- Born: Fairbanks, Alaska
- Education: Bachelor's of Music from Oberlin Conservatory of Music Master's of Music in Performance from the University of Michigan School of Music PhD in ethnomusicology from Wesleyan University
- Known for: Musician, educator

= Heidi Aklaseaq Senungetuk =

American musician and ethnomusicology scholar

Heidi Aklaseaq Senungetuk (/səˈnʌŋɡɛtˌʌk/ sə-NUNG-ɡet-uk) is an Inupiaq scholar of ethnomusicology and a musician. She is the daughter of Ronald Senungetuk and Turid Senungetuk and granddaughter of Helen and Willie Senungetuk, and her family roots originate from Wales (Kiŋigin), Alaska. Senungetuk spent her childhood in Fairbanks, where her father founded the Native Art Center and acted as head of the Department of Art at the University of Alaska.

Senungetuk graduated from Wesleyan University with a doctorate in ethnomusicology. Her research interests include Indigenous practices and performances of music and dance in urban areas throughout the Arctic.

== Career ==
Heidi Aklaseaq Senungetuk received her bachelor's degree in violin performance from the Oberlin College Conservatory of Music and her master's degree from the University of Michigan School of Music. After receiving her doctorate in ethnomusicology from Wesleyan University, she served at McGill University as its first postdoctoral researcher in Indigenous Studies. Subsequently, she was the University of Alaska Anchorage's first postdoctoral fellow in Alaska Native Studies. She taught ethnomusicology as an adjunct professor at the University of Alaska Anchorage before accepting a position as assistant teaching professor in music at Emory University.

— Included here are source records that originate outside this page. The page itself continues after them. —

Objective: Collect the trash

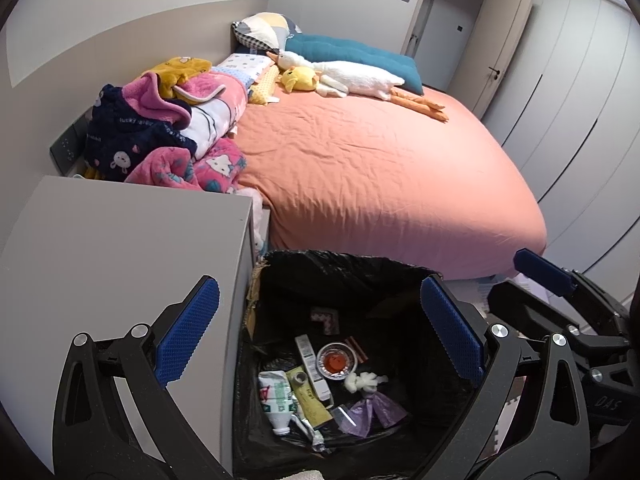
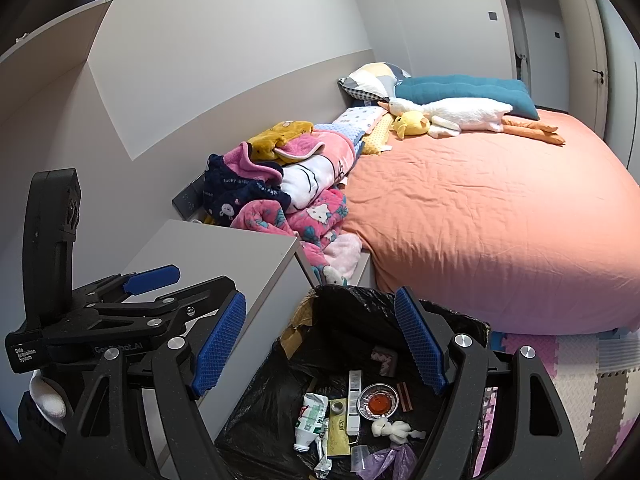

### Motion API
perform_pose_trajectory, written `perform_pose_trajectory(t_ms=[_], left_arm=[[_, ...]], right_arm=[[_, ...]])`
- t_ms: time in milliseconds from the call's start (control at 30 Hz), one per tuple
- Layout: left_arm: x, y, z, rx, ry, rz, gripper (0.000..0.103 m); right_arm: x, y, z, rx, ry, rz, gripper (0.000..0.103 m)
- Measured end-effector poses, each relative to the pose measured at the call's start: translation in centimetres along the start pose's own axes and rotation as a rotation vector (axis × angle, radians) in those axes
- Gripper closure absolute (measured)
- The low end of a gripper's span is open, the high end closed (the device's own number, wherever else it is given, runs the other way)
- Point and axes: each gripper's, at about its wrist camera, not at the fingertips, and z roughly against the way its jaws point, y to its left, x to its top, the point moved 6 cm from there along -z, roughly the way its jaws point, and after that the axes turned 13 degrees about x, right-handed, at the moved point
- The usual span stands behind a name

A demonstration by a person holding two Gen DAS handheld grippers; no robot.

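A cardboard bin lined with a black bag (image 1: 340, 268) stands between the nightstand and the bed. Inside lie a crushed plastic bottle (image 1: 280, 400), a foil cup with red residue (image 1: 336, 360), a white tissue wad (image 1: 364, 382), a purple plastic scrap (image 1: 376, 408) and some small cartons. My left gripper (image 1: 320, 328) hangs open over the bin with nothing between its blue pads. My right gripper (image 2: 320, 342) is likewise open and empty above the bin (image 2: 460, 320). One blue pad (image 1: 544, 270) of the right gripper shows at the right edge of the left wrist view.
A grey nightstand (image 1: 120, 240) stands left of the bin. Behind it is a bed with an orange sheet (image 1: 380, 168), a pile of pink and navy clothes (image 1: 168, 132) and a plush goose (image 1: 352, 76). Wardrobe doors (image 1: 580, 120) line the right. Foam mats (image 2: 580, 360) cover the floor.
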Motion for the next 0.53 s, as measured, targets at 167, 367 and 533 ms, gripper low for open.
perform_pose_trajectory(t_ms=[167,367,533], left_arm=[[0.15,0.26,0.52,0.022,-0.078,-0.003,0.006],[0.58,0.51,0.64,0.011,-0.094,0.016,0.006],[0.55,0.81,0.68,0.023,-0.089,0.029,0.006]], right_arm=[[0.17,-0.01,-0.08,-0.002,0.001,0.0,0.026],[0.4,-0.38,-0.15,-0.001,0.0,-0.001,0.026],[0.42,-0.41,-0.17,0.0,0.001,-0.001,0.026]])
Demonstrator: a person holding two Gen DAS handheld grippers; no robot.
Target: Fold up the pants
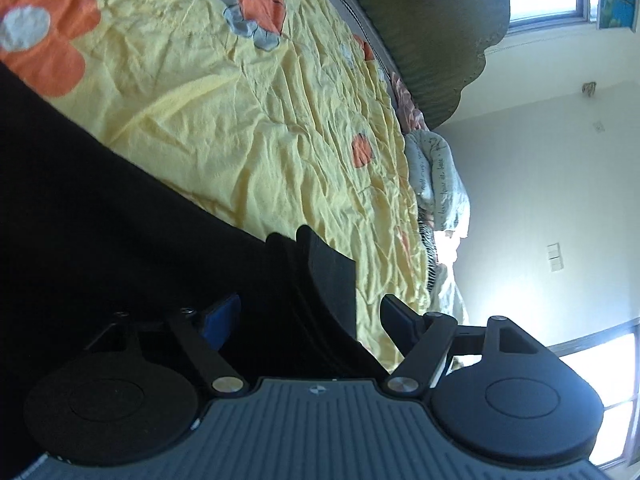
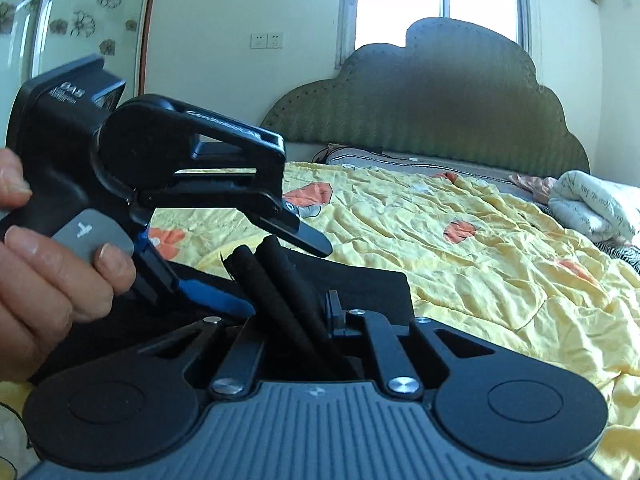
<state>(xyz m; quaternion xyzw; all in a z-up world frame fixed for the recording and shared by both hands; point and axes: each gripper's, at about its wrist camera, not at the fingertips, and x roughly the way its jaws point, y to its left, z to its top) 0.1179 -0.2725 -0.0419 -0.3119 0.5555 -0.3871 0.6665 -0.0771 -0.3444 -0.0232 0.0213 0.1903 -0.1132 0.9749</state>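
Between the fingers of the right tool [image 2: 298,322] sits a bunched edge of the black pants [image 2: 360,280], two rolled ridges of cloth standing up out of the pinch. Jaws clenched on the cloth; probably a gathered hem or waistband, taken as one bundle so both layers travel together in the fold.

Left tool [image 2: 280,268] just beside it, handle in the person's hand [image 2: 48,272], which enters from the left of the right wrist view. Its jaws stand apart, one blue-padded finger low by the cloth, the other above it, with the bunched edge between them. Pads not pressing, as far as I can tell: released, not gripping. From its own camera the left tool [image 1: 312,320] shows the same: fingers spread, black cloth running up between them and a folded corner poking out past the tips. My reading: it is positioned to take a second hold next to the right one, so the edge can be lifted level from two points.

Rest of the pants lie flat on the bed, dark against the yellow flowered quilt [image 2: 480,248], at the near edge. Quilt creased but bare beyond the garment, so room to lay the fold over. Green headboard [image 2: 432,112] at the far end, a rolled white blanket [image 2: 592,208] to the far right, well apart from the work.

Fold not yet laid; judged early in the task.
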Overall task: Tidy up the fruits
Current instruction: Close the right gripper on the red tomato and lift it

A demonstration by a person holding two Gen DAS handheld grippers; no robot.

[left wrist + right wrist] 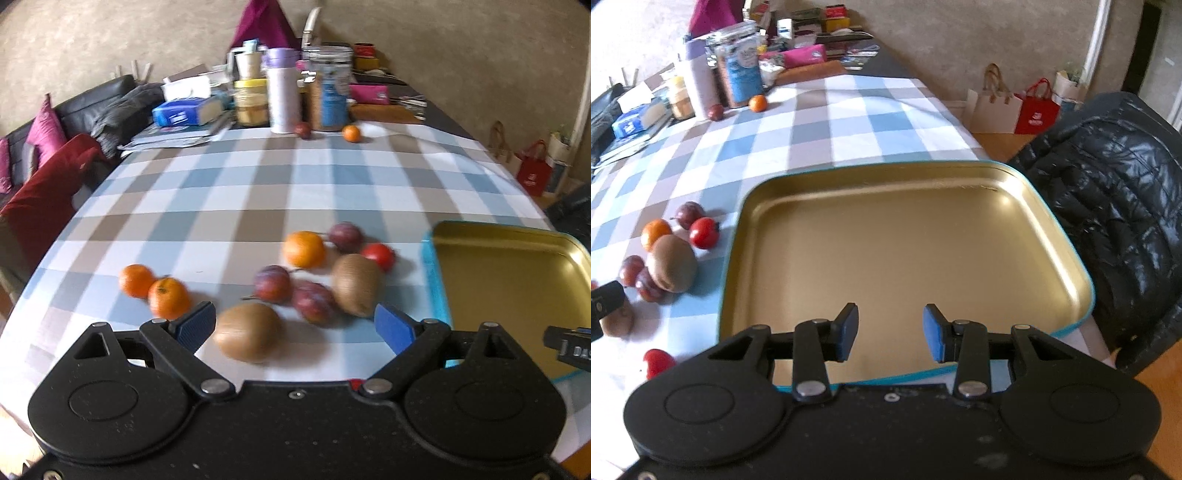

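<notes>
Left to right on the checked cloth: two oranges are seen touching, then a kiwi near the left gripper, whose jaws are spread wide with nothing gripped. Plums, a third orange, a second kiwi and a tomato are clustered just beside the tray. No fruit is seen in the tray. The right gripper is held over it, jaws parted, nothing between the pads.
</notes>
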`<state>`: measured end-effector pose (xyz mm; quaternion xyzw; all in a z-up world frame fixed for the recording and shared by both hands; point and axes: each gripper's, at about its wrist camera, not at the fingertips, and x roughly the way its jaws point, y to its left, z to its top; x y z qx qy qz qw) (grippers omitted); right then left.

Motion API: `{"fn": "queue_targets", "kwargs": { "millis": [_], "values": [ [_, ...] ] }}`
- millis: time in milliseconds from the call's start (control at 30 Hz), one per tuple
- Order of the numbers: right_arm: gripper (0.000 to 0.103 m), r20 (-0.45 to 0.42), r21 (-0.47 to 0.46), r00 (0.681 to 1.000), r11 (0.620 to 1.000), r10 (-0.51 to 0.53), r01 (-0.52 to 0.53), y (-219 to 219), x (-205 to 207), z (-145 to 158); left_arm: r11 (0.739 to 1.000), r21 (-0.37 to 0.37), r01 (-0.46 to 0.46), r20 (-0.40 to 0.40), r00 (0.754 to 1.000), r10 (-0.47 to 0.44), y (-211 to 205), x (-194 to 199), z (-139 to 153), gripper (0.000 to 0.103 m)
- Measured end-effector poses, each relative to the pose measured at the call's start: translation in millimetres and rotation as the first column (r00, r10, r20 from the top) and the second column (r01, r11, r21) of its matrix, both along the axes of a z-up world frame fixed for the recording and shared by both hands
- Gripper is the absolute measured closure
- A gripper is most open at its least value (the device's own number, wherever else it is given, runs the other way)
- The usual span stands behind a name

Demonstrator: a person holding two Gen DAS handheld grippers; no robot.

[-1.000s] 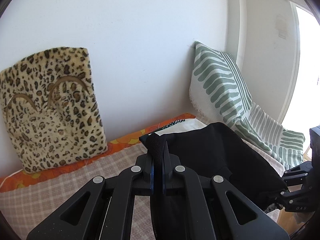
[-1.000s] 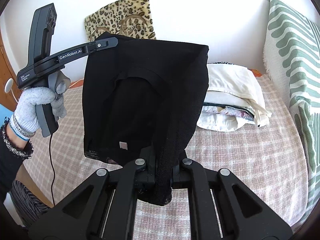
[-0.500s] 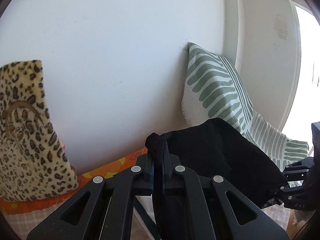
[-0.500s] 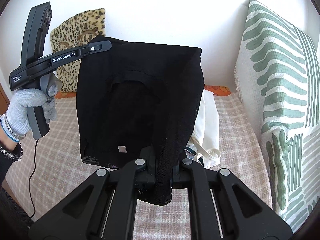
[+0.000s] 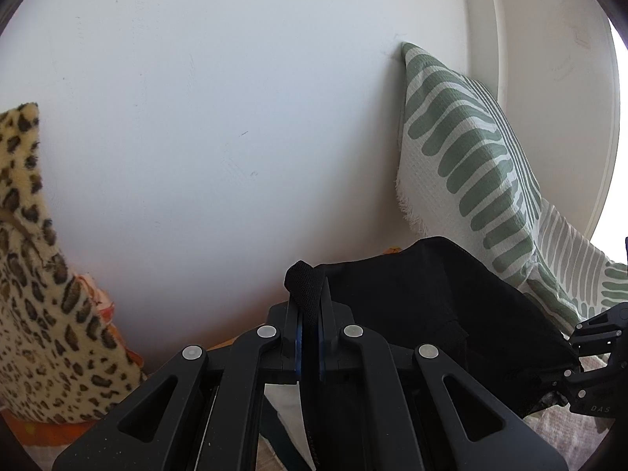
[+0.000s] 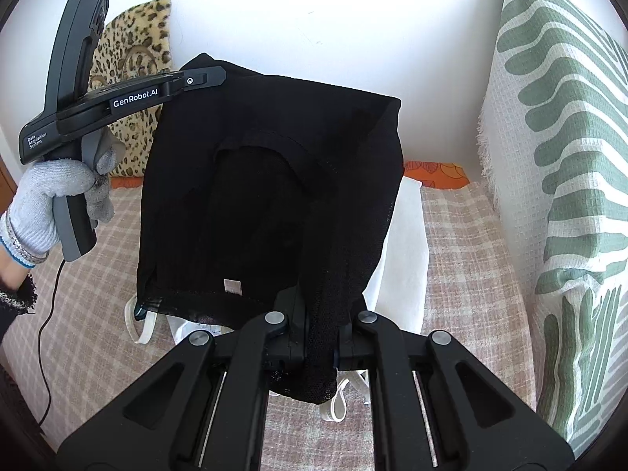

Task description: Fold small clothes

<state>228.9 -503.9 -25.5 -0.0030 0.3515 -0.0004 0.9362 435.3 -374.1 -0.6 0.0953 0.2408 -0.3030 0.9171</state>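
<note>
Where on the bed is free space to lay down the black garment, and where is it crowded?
The checked cover lies bare between the white clothes and the green striped pillow, and again on the left below the leopard cushion. The middle, under the hanging black garment, is crowded with white clothes.

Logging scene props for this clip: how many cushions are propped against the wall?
2: a leopard-print cushion at the left behind the left gripper, and a green-striped cushion at the right. The held black garment could hide more.
</note>
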Motion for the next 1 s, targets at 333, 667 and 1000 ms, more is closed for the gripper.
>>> {"fn": "queue_targets", "kwargs": {
  "millis": [333, 667, 1000],
  "values": [
    [0.053, -0.057, 0.014, 0.995, 0.996, -0.082, 0.083, -22, 5, -22, 0.985, 0.17, -0.03, 0.008, 1.0, 0.029, -23, 14, -29, 0.067],
    [0.049, 0.108, 0.148, 0.987, 0.984, -0.118, 0.101, -41, -8, 24, 0.993, 0.109, 0.039, -0.012, 0.999, -0.038, 5, -6, -13, 0.055],
    [0.049, 0.056, 0.118, 0.994, 0.989, -0.095, 0.088, -16, 76, 0, 0.969, 0.126, 0.21, -0.16, 0.969, -0.189, -8, -30, -70, 0.055]
  ]
}}
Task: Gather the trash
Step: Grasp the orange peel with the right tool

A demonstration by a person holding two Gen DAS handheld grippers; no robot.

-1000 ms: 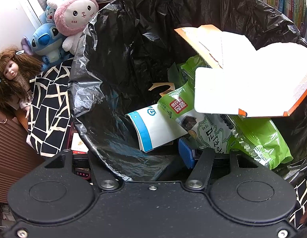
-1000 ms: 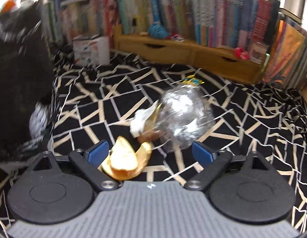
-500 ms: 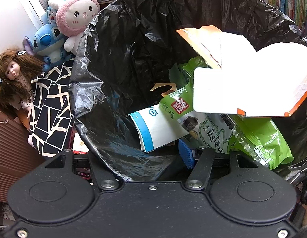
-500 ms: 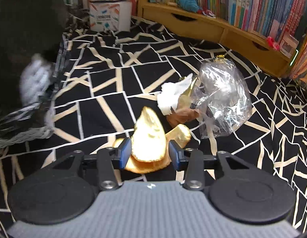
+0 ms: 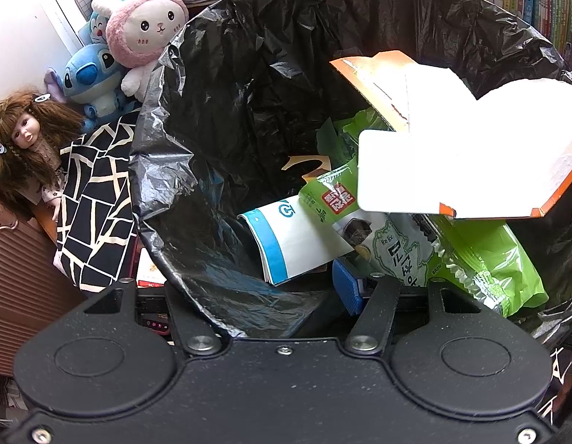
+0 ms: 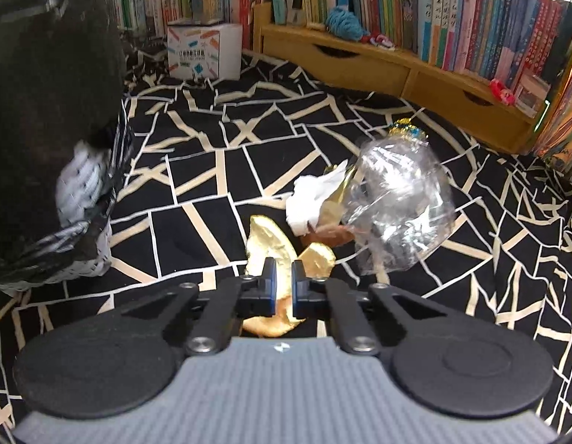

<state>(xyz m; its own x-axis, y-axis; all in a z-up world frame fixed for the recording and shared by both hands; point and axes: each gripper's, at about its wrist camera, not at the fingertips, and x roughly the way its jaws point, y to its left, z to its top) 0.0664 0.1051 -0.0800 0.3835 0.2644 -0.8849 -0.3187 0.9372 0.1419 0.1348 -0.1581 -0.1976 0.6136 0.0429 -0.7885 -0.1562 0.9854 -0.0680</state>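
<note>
The floor is covered by a black cloth with cream lines [image 6: 219,137]. A low wooden shelf with drawers [image 6: 393,63] carries a long row of books [image 6: 452,11]. Plush toys [image 5: 138,37] and a doll [image 5: 23,137] sit beside what is probably a white wall [image 5: 23,37].

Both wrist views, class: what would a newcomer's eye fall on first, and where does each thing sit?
In the right wrist view, the right gripper, its jaws just closed, pinches a yellow peel on the black-and-cream cloth, a crumpled clear bag beside it. In the left wrist view, a black-lined bin gapes, holding a green packet and white carton.
</note>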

Senungetuk has held positions as a violinist with the Louisiana Philharmonic of New Orleans, the Tulsa Philharmonic, the Breckenridge Music Festival in Colorado, and the Anchorage Symphony Orchestra. She has performed as a violinist at the Inuit Artist's World Showcase in Inukjuak, Canada, and at the National Museum of the American Indian in Washington, D.C. in their Classical Native Series. Senungetuk also performed at the National Gallery of Art and the American Museum of Natural History as first violinist with The Coast Orchestra. She is also a member of the Kingikmiut Dancers and Singers of Anchorage.

== Musical practice ==
Trained as a classical violinist, Senungetuk has stated that her goal for her music and dance practice is to challenge “listeners to rethink static images of Indigeneity through expressive media that are at once forward-looking and of the present and that embrace the past”. In a 2013 workshop, Senungetuk talks of performing the works of American composer George Rochberg and reinterpreting Rochberg's titles into the Iñupiaq language with the intention “to show the audience what I’m thinking about, what images or ideas inspire me to make music … Indigenous thinking is on the inside of everything that we do, even though at times it may look like some form of assimilation on the outside.” Senungetuk's music and dance practice is informed by Indigenous notions of time and a critique of settler-colonialism in classical music studies.

== Writing ==
Senungetuk's written works include an Oxford Bibliography Online article Indigenous Musics of the Arctic (2017), her dissertation Creating a Native Space in the City: An Inupiaq Community in Song and Dance (2017), and the prologue for the book Music and Modernity Among First Peoples of North America (Wesleyan University Press, 2019).

== Select exhibitions ==
A select list of exhibitions in which Senungetuk was involved:

- Soundings: An Exhibition in Five Parts (2019–2023), curated by Candice Hopkins and Dylan Robinson. The exhibition toured multiple galleries, including the Morris and Helen Belkin Art Gallery.
- 2022 Whitney Biennial Raven Chacon's ‘For Zitkála-Šá’ included 13 scores for various performance artists. Senungetuk was the opening performer of the Whitney series, and one of the 13 artists represented in Chacon's scores.
- TUSARNITUT! Music Born of the Cold (2022–2023), curated by Jean-Jacques Nattiez, Lisa Qiluqqi Koperqualuk, and Charissa von Harringa and organized by the Montreal Museum of Fine Arts.
- Inuit Artist World Showcase (1996), where Senungetuk performed as a classical violinist.

== Artistic projects ==

- Qutaanuaqtuit: Dripping Music, a concert-conference and video art installation that connects Senungetuk's family's history to several works on the violin. The performance/installation toured multiple galleries in connection with the exhibitions TUSARNITUT! Music Born of the Cold and Soundings: An Exhibition in Five Parts.